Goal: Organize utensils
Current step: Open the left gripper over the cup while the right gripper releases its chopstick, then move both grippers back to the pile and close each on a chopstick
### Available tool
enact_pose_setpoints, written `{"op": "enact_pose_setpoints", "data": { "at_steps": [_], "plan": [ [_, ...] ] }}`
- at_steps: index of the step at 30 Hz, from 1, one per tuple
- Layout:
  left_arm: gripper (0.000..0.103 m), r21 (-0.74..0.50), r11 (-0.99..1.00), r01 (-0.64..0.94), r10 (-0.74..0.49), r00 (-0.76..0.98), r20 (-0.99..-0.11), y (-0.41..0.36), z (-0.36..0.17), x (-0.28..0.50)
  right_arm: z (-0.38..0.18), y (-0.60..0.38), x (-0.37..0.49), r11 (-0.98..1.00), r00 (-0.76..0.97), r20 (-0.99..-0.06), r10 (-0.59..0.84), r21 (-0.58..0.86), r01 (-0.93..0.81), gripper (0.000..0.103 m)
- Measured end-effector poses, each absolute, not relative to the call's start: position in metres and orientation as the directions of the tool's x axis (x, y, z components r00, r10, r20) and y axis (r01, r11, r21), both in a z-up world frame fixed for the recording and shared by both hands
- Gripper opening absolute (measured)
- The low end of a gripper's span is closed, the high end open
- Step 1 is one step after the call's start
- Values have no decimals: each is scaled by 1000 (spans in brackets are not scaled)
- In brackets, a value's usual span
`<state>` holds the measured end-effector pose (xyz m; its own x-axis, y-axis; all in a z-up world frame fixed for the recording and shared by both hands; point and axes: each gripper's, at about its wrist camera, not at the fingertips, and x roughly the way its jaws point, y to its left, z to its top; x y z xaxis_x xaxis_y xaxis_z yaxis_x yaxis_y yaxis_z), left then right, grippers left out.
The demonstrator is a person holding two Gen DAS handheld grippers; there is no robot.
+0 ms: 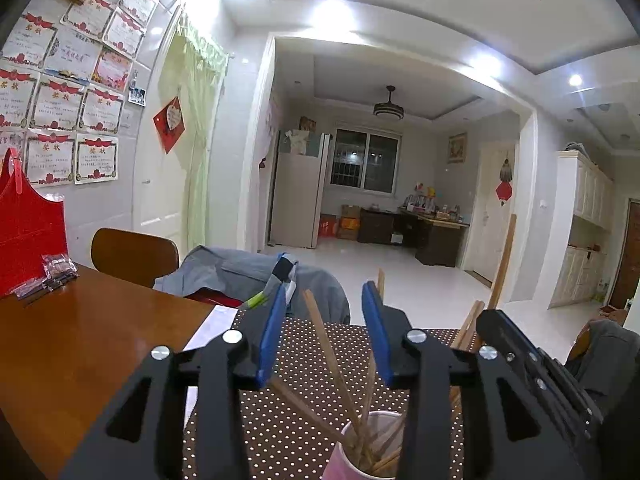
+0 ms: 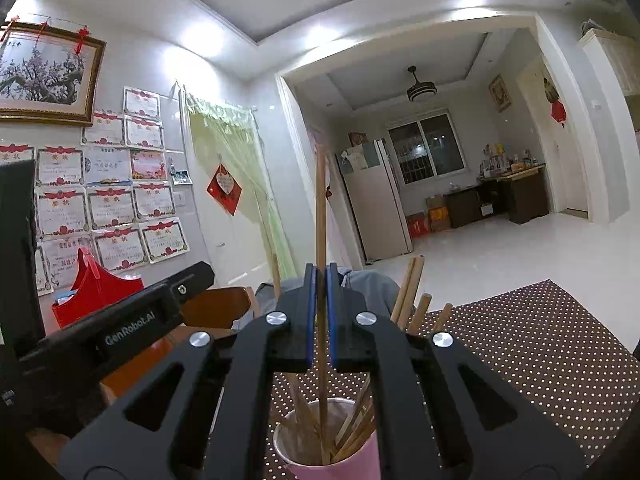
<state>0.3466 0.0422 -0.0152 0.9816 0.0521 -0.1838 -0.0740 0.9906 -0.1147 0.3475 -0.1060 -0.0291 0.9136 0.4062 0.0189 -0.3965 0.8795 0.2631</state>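
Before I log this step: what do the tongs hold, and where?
Right tongs pinch one chopstick mid-length, its tip in the cup. Left tongs hold nothing.

Left gripper [image 1: 324, 330]: matte black linkage arms with triangular cut-outs, joined by round silver pivot screws; blue pads are set on the inner faces of both fingers. Right gripper [image 2: 320, 316]: the same black frame, silver screws and blue-edged pads are seen. On the black housing at the left of the right wrist view, white "GenRobot.AI" lettering is printed.
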Motion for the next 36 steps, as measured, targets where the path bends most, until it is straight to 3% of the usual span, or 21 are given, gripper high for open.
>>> {"op": "enact_pose_setpoints", "data": {
  "at_steps": [4, 6, 8, 19, 22, 36],
  "plan": [
    [42, -110, 991, -77, 56, 983, -177, 41, -14, 345, -26, -105, 348, 881, 913, 0, 407, 265, -393, 7],
    [42, -108, 991, -77, 57, 982, -178, 42, -13, 344, -25, -105, 348, 884, 916, -8, 401, 266, -385, 19],
    [42, -112, 991, -76, 55, 982, -179, 41, -13, 344, -26, -106, 346, 888, 920, -1, 391, 264, -377, 54],
    [42, -63, 993, -97, 85, 982, -167, 38, -9, 339, -21, -108, 338, 908, 936, 0, 351, 245, -340, 54],
    [54, -51, 994, -97, 88, 983, -163, 36, -7, 330, -22, -111, 329, 911, 938, -5, 347, 238, -336, 54],
    [54, 12, 995, -103, 104, 987, -126, 30, 15, 244, -10, -131, 262, 932, 951, -44, 306, 219, -290, 54]
  ]
}}
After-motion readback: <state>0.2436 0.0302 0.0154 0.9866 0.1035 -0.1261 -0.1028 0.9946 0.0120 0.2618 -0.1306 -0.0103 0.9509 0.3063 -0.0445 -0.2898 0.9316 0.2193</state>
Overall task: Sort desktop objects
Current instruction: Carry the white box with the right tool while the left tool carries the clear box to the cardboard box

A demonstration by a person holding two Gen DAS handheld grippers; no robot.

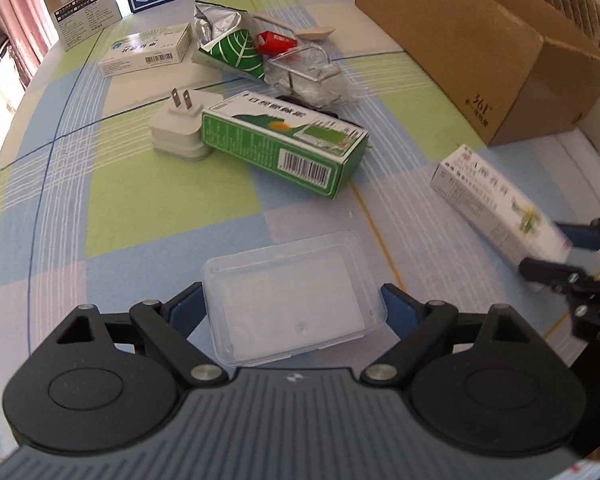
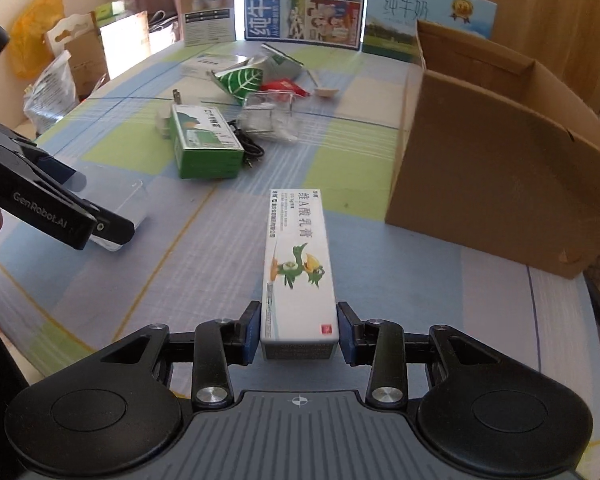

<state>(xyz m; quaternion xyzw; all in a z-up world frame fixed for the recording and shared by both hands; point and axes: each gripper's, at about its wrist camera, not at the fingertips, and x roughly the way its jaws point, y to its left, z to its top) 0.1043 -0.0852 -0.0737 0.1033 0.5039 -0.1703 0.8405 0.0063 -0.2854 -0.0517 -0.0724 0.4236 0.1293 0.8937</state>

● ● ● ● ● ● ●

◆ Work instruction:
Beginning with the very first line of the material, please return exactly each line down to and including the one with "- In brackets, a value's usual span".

◆ Answer box:
Goal: Organize utensils
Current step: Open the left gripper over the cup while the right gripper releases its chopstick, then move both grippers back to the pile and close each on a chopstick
### Available tool
enact_pose_setpoints, written `{"op": "enact_pose_setpoints", "data": { "at_steps": [_], "plan": [ [_, ...] ] }}`
- at_steps: index of the step at 30 Hz, from 1, one per tuple
- Layout:
  left_arm: gripper (0.000..0.103 m), r21 (-0.74..0.50), r11 (-0.99..1.00), r01 (-0.64..0.94), r10 (-0.74..0.49), r00 (-0.76..0.98), r20 (-0.99..-0.11), y (-0.41..0.36), z (-0.36..0.17), x (-0.28..0.50)
  right_arm: z (-0.38..0.18), y (-0.60..0.38), x (-0.37..0.49), r11 (-0.98..1.00), r00 (-0.76..0.97), r20 (-0.99..-0.06), r10 (-0.59..0.84), r21 (-0.58..0.86), r01 (-0.93..0.81), gripper (0.000..0.103 m)
- Measured end-effector poses, each absolute, not relative to the call's start: position in metres and orientation as the directions of the tool's x axis (x, y, z components r00, r10, r20) and y axis (r01, r11, r21), both in a z-up world frame fixed for the recording and shared by both hands
- Gripper opening absolute (measured)
- The low end of a gripper's span is closed, the high end open
- Step 1 is one step after the call's start
- Values have no decimals: each is scaled by 1000 (spans in brackets are not scaled)
- In brackets, a value's usual span

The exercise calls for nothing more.